NEW DELHI: With India’s global image taking a beating in recent years, the Manmohan Singh government has decided to change the country’s flailing 21st century narrative by setting in motion a strategy to double the strength of the country’s diplomatic corps – the Indian Foreign Services – in order to engage more pro-actively with the world. India has just 845 diplomats representing a population of 1.2 billion through 180 missions and consulates overseas, which according to former minister of state for external affairsShashi Tharoor is the ‘smallest diplomatic corps of any major country,’ including most emerging economies and the BRICS nations.
At a meeting chaired by Prime Minister Manmohan Singh last month with influential global Indians, Foreign Minister Salman Khurshid gave an assurance that the government is doubling the strength of the IndianForeign Services in the next few years.

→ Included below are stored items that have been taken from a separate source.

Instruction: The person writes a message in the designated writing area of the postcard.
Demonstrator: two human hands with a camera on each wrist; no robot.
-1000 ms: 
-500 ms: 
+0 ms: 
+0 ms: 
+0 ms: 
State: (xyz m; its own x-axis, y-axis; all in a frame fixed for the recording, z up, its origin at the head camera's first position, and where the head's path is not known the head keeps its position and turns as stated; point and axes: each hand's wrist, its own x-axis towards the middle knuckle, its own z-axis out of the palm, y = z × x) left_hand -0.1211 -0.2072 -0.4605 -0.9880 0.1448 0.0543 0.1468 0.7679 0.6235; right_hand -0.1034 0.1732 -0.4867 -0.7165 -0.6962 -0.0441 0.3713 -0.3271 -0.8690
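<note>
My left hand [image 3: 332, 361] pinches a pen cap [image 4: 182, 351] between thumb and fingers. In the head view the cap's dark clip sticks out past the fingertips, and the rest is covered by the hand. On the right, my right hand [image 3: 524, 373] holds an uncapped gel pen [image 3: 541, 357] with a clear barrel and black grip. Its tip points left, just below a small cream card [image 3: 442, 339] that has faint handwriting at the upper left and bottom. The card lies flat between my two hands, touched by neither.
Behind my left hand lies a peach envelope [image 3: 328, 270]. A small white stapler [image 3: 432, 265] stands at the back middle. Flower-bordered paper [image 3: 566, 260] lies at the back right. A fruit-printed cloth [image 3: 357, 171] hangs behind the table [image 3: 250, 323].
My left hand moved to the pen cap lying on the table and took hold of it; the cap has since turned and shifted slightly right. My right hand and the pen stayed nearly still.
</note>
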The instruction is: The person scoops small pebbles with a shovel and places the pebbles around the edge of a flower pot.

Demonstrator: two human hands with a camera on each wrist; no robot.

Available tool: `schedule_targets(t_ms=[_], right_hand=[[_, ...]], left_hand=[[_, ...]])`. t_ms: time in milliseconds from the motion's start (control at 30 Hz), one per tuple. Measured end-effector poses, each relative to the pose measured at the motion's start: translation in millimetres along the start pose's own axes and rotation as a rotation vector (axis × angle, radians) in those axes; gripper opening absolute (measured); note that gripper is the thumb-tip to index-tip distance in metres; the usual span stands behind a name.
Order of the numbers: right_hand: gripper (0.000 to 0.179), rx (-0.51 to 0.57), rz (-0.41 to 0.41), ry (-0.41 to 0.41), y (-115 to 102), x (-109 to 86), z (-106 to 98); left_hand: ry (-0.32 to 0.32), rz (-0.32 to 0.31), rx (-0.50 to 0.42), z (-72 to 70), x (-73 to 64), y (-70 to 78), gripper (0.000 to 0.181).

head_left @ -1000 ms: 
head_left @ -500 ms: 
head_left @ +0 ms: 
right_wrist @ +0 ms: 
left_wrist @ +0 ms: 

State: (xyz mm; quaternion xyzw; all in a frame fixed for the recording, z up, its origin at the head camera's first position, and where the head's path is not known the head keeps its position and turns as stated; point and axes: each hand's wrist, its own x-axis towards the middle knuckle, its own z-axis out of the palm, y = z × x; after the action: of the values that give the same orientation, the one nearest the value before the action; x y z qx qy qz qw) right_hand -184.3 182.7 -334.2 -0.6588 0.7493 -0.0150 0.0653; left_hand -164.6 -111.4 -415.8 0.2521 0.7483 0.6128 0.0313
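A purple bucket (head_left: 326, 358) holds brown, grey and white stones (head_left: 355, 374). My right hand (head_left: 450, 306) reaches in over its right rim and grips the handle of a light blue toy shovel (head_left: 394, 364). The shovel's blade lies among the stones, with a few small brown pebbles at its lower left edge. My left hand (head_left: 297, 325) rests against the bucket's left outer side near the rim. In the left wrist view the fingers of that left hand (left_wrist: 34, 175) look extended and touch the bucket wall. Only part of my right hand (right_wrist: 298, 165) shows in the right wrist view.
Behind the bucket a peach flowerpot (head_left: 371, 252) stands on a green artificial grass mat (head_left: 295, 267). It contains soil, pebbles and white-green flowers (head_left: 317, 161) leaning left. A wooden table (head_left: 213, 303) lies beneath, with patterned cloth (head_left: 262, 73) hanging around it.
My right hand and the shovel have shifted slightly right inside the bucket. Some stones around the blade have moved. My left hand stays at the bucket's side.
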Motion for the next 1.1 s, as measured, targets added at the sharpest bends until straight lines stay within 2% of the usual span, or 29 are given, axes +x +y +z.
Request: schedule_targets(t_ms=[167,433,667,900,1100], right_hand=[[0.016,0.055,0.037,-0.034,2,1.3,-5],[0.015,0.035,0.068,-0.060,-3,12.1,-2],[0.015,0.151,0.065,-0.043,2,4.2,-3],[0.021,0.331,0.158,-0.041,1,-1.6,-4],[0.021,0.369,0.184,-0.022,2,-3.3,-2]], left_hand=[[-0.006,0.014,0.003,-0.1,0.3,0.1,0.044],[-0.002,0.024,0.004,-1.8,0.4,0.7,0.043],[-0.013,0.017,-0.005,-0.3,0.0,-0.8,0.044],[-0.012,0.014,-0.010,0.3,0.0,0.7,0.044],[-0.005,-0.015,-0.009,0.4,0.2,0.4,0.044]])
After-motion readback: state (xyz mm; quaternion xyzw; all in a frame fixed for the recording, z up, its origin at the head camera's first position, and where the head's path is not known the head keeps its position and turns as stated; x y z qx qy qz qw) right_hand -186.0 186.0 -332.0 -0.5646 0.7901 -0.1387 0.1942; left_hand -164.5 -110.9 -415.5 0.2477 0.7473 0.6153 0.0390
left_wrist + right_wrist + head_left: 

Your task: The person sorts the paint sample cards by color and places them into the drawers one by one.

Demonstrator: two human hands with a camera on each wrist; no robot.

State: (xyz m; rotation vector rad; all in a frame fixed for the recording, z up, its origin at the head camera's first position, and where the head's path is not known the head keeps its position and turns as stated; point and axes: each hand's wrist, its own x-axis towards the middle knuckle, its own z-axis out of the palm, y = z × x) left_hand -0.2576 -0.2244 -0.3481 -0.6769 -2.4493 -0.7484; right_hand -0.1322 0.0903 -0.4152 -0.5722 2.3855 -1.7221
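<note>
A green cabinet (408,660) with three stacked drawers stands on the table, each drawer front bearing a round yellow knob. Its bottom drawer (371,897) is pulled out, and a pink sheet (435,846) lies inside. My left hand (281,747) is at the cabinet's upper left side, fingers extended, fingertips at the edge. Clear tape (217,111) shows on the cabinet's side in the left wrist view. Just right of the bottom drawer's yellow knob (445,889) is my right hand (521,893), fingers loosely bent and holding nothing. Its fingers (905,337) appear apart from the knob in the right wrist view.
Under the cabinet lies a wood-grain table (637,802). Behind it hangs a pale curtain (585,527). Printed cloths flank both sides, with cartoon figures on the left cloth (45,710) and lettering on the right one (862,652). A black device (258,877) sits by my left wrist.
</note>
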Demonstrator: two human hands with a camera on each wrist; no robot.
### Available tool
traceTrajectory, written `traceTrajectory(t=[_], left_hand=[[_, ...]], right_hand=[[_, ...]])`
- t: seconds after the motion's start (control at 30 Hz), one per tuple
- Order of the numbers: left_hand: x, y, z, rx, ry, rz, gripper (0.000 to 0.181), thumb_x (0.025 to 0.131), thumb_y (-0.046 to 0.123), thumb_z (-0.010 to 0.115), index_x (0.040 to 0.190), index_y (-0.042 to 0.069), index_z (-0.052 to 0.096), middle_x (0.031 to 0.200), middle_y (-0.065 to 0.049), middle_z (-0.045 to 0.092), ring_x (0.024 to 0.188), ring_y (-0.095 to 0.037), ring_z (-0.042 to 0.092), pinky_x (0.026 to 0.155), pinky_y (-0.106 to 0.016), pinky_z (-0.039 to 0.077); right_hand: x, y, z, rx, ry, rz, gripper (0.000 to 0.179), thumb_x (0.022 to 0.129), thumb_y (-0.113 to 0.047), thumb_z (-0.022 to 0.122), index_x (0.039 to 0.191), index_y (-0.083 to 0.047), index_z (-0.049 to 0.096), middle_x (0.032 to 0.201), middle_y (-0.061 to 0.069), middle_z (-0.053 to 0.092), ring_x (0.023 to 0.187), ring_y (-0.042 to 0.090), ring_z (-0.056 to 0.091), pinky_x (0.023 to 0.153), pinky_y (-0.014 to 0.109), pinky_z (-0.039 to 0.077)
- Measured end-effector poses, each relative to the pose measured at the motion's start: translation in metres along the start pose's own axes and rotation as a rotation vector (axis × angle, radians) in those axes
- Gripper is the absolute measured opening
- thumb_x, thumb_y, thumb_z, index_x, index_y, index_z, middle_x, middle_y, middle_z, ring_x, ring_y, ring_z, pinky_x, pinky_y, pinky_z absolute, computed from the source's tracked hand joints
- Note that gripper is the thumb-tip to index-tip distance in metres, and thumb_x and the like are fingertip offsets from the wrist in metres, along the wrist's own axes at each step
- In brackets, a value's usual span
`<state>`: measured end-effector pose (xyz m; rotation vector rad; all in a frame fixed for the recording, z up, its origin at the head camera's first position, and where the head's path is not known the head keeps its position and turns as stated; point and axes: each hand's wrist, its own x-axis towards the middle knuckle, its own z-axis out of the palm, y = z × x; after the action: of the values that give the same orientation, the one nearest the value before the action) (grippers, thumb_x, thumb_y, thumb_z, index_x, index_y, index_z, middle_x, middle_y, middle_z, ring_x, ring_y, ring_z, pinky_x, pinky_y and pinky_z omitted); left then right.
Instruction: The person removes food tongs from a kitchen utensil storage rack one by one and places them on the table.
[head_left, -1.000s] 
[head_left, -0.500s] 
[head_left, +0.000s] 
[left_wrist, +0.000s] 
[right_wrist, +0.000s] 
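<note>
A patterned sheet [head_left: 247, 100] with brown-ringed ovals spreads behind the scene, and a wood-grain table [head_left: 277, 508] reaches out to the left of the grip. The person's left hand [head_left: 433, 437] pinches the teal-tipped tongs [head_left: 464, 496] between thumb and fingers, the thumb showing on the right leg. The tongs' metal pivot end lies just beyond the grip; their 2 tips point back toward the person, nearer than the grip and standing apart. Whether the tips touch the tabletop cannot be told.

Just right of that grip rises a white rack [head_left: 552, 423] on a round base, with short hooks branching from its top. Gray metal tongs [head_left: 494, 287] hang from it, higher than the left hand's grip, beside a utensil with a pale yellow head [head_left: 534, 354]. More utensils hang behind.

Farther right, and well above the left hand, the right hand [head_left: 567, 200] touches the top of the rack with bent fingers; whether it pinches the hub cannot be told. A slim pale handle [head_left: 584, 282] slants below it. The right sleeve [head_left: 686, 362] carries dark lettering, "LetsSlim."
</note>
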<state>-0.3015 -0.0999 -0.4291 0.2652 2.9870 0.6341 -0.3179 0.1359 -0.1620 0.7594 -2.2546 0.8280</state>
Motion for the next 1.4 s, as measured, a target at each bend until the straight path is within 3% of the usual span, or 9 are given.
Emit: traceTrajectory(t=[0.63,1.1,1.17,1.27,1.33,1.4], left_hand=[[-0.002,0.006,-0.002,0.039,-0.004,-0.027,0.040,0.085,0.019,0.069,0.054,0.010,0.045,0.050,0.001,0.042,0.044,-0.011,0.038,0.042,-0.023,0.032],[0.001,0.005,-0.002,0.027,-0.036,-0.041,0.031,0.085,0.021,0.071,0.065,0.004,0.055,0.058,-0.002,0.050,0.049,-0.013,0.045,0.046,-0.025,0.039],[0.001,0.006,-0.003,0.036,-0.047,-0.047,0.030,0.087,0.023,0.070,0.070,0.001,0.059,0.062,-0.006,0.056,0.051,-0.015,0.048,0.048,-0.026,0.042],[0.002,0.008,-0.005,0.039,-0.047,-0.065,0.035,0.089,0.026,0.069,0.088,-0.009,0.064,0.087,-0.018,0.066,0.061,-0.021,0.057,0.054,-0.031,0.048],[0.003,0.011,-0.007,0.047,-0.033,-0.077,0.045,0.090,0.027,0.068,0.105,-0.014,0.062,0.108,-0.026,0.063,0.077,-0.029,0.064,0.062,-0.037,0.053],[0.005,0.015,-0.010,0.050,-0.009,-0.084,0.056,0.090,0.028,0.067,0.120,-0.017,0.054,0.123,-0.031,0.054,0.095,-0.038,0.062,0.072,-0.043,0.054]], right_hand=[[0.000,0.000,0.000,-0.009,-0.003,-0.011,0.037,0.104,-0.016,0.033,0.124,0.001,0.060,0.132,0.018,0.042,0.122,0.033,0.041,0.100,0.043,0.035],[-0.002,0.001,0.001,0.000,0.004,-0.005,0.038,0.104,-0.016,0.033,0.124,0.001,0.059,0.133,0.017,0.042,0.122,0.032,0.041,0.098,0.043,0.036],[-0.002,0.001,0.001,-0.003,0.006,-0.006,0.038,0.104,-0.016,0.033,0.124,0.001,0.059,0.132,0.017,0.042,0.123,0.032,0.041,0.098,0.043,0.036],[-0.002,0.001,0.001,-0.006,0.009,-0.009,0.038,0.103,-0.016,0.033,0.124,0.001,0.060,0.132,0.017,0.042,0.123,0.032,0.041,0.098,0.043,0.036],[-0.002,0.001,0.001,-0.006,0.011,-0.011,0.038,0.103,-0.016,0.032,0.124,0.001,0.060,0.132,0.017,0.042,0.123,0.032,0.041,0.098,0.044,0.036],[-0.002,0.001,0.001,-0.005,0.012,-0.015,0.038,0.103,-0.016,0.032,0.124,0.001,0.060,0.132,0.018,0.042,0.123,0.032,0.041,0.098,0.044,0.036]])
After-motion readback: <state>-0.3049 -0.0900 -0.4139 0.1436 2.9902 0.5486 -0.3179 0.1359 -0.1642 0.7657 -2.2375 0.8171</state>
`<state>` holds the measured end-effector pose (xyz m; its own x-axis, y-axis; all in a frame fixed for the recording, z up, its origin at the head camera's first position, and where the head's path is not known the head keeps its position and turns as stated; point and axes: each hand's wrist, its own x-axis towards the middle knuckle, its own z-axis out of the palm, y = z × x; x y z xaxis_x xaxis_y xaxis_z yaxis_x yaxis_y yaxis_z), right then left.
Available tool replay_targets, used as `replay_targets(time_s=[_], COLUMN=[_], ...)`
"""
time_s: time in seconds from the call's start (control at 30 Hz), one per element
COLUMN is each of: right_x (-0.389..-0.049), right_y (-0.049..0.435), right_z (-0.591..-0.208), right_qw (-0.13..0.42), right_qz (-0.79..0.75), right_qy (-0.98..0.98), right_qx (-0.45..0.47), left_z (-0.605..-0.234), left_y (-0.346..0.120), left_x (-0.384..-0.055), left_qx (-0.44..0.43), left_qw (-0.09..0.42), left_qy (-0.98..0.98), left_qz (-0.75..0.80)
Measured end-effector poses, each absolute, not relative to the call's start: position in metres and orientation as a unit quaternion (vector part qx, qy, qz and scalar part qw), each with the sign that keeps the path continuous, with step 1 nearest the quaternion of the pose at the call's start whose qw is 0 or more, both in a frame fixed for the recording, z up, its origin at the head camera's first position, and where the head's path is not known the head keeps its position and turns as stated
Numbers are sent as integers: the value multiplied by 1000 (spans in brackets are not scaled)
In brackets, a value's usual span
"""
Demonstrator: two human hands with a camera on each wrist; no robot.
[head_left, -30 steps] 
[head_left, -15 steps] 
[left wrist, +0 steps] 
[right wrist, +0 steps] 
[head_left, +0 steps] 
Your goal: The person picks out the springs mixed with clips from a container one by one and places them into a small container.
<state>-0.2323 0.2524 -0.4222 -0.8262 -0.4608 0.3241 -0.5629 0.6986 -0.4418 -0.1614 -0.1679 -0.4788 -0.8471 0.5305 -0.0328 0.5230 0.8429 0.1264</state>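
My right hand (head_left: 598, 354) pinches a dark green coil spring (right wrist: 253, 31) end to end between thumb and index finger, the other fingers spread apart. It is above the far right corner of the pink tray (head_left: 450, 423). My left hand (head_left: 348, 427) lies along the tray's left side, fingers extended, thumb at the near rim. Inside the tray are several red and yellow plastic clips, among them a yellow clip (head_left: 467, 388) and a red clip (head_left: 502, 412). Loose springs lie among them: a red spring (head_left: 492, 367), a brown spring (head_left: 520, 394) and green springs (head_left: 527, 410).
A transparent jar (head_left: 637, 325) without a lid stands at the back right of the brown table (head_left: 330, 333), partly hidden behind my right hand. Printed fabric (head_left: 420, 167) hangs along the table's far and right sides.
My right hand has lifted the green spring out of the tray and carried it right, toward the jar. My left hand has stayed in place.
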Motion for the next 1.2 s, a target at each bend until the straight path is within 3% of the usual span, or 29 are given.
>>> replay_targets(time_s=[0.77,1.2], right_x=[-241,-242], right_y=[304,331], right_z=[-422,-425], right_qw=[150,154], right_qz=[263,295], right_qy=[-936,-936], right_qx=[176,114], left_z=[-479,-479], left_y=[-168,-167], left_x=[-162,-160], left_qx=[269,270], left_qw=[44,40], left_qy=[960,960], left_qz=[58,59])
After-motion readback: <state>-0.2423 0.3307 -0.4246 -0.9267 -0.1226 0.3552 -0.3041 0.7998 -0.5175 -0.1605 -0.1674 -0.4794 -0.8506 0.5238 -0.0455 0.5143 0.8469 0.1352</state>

The assurance reflects fresh thinking in the UPA administration that had earlier diluted a 2008 plan moved by the foreign ministry to double the IFS cadre strength. At the time, the cabinet had decided to expand the foreign services’ top brass by just 320 people, at a painstakingly slow pace of 32 new inductees each year over a ten-year period.
This hasn’t materialized either as the foreign ministry initially struggled to find 32 IFS-worthy candidates a year, even though the plan allowed roping in officers from other government departments on deputation and promoting some officers from the clerical grades of the IFS ‘B’ (the administrative and consular staff in foreign ministry offices).
Between 2011 and 2013, the government recruited 107 IFS officers at a rate of nearly 36 a year, but some of them have already dropped out and the foreign ministry stares at the prospect of an already thin diplomatic corps thinning further in the years ahead
India’s diplomatic cadre strength looks especially unflattering when compared with some of its emerging markets or BRICS peers and downright puny when compared with developed nations such as the US or France.